Cory wanted to do an unassailable number of bootstrap replications (10,000) to get confidence intervals for six different models he ran using
lavaan. Using his own computer to do 500 replications took, well, too long. So last week we started to set up a script for doing this all on ACISS following along a blog post I wrote some time ago. We discovered a few areas of detail left out of that original post, so I’ll document our process in detail below:
Getting started with ACISS
First, make sure you apply for a new account.
Once you’ve logged on, if you need to do any work at all (running a shell script, installing an R package), you need to request an interactive job from the sun grid engine — the node you log in to has basically no processing capacity at all.
As an example, let’s install the packages we’ll need later on.

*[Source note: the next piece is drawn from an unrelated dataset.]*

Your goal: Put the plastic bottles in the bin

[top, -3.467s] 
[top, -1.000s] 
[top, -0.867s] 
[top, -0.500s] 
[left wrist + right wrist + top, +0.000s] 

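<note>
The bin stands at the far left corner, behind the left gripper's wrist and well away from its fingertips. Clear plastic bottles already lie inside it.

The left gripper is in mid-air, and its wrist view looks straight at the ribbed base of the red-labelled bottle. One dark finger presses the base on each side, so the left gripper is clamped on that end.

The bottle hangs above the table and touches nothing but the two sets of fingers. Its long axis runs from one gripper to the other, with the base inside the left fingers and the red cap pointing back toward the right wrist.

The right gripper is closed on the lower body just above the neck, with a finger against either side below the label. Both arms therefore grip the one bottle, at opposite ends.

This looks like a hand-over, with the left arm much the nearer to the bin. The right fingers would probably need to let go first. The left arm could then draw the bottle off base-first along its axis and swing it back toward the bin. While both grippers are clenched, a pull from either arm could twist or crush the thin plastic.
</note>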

Below, I request an interactive (-I) job on a generic node, and then load whatever the default version of R is (see
module avail for a list of available software and versions).
[flournoy@hn1 ~]$ qsub -q generic -I qsub: waiting for job 1048662.hn1 to start qsub: job 1048662.hn1 ready [flournoy@cn91 ~]$ module load R
Note the hostname change from hn1 to cn91. Now I can run R and install packages. Which brings up the second obstacle we came across: ACISS doesn’t like making secure HTTP requests (e.g., to https://cloud.r-project.org/). So, when you want to
install.package, you have to make sure to either choose an http mirror when asked, or better yet, just a specific mirror in the command itself. We’ll use the CRAN repository up at OSU.
[flournoy@cn91 ~]$ R R version 3.1.2 (2014-10-31) -- "Pumpkin Helmet" Copyright (C) 2014 The R Foundation for Statistical Computing Platform: x86_64-unknown-linux-gnu (64-bit) R is free software and comes with ABSOLUTELY NO WARRANTY. You are welcome to redistribute it under certain conditions. Type 'license()' or 'licence()' for distribution details. ... > install.packages(c('lavaan', 'BatchJobs'), repo='http://ftp.osuosl.org/pub/cran/', Ncpus=12) Installing packages into ‘/ibrix/users/home5/flournoy/R/x86_64-unknown-linux-gnu-library/3.1’ (as ‘lib’ is unspecified) ...
In the above
install.packages command, I ask for both
BatchJobs to be installed, specify the mirror to use in the
repo option, and since we’re getting used to parallelization, I also tell it to use up to 12 cpus (
Ncpus) if it needs to compile anything.
Cory’s Bootstrap Strategy
For simplicity, we decided to distribute all the work for bootstrapping using one node per model. That means one node will do all 10,000 bootstraps for that model. Luckily, bootstrapping in R itself is easy to make parallel, so the job will run on all the node’s 12 processors. So we’ll get a speedup factor of
6*12=72, which is pretty nice, and we gain the added benefit of running this on a remote server.
If we wanted to get more speedup, we could potentially split bootstraps within model type across nodes, and recombine them later. That is, we could do 5,000 bootstrap iterations for model 1 on node 1, then 5,000 more for model 1 on node 2, and then recombine them later. For now, we’ll focus on the simpler version.
This week we’re going to finalize the script that uses
BatchJobs to schedule these things on ACISS’s Sun Grid Engine, and collect the results. We’ll also play around with using R Studio with a remote R console (fingers crossed).